Nonequilibrium Relaxation of Bose-Einstein Condensates: Real-Time Equations of Motion and Ward Identities

We present a field-theoretical method to obtain consistently the equations of motion for small amplitude condensate perturbations in a homogeneous Bose-condensed gas directly in real time. It is based on a linear response and combines the Schwinger-Keldysh formulation of nonequilibrium quantum field theory with the Nambu-Gor'kov formalism of quasiparticle excitations in the condensed phase and the tadpole method in quantum field theory. This method leads to causal equations of motion that allow us to study the nonequilibrium evolution as an initial value problem.
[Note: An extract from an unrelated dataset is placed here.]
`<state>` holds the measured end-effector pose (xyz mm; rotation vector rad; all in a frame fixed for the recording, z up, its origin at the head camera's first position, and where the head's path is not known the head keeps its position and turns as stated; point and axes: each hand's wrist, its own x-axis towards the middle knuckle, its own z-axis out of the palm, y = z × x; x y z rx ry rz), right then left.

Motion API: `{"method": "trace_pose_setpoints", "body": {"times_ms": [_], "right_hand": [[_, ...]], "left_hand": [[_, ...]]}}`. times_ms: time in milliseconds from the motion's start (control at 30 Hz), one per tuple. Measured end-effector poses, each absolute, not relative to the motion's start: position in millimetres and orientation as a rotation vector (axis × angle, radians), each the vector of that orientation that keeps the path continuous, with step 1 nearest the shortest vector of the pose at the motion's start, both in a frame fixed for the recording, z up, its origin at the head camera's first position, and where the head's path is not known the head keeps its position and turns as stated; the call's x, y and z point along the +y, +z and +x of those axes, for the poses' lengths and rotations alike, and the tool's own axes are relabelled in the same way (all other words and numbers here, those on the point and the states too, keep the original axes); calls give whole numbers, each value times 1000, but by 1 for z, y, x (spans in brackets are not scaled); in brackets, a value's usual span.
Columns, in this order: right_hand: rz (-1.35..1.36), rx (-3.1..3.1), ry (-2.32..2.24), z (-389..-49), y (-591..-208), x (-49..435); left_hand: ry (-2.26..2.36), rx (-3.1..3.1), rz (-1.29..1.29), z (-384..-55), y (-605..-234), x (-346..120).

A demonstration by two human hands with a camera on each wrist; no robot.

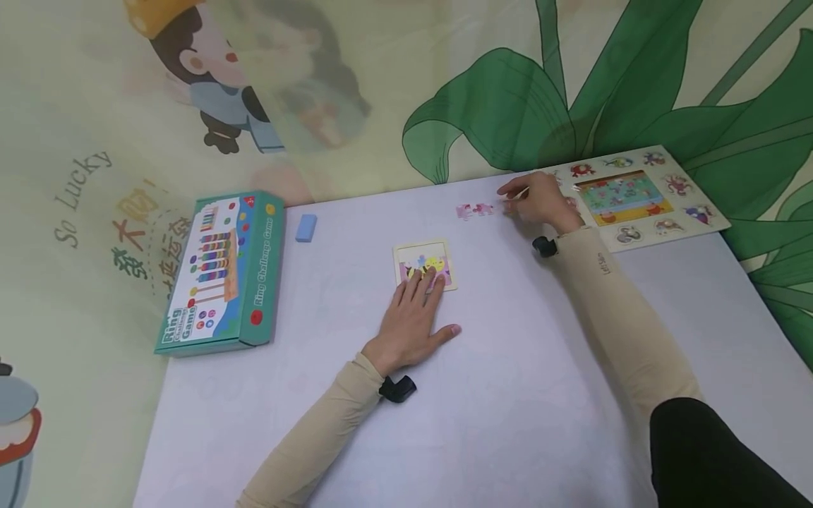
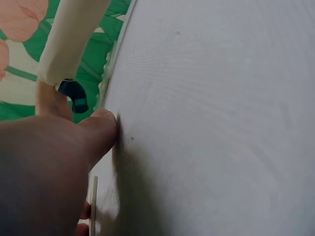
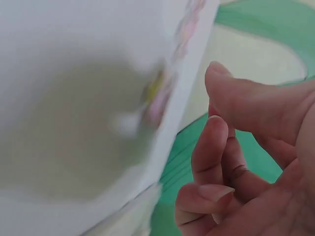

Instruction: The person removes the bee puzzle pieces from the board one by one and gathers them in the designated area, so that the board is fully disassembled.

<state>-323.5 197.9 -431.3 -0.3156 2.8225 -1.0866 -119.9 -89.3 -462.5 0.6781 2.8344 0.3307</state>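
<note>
My left hand [image 1: 411,323] lies with fingers extended, its fingertips resting on the lower part of a small square puzzle board [image 1: 423,248]. The board has a pale rim and a yellow and purple picture, partly covered by the fingers. At the table's back edge, my right hand [image 1: 536,201] hovers with fingers loosely bent. In the right wrist view nothing shows between its thumb and fingers. A blurred pink and yellow puzzle piece [image 3: 158,101] is near the fingertips, apart from them. To the left of this hand lie pink puzzle pieces [image 1: 475,210].
A green Ring Challenge Game box [image 1: 219,271] stands at the table's left edge, with a blue block [image 1: 306,228] beside it. At the back right lies a large board [image 1: 682,226] with sea-animal pictures, partly behind the right hand. A printed cloth wall [image 1: 356,162] borders the table.
</note>
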Motion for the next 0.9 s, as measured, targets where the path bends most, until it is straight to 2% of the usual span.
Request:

It also allows us to extract directly the Ward identities, which are a consequence of the underlying gauge symmetry and which in equilibrium lead to the Hugenholtz-Pines theorem. An explicit one-loop calculation of the equations of motion beyond the Hartree-Fock-Bogoliubov approximation reveals that the nonlocal, absorptive contributions to the self-energies corresponding to the Beliaev and Landau damping processes are necessary to fulfill the Ward identities in or out of equilibrium. It is argued that a consistent implementation at low temperatures must be based on the loop expansion, which is shown to fulfill the Ward identities order by order in perturbation theory.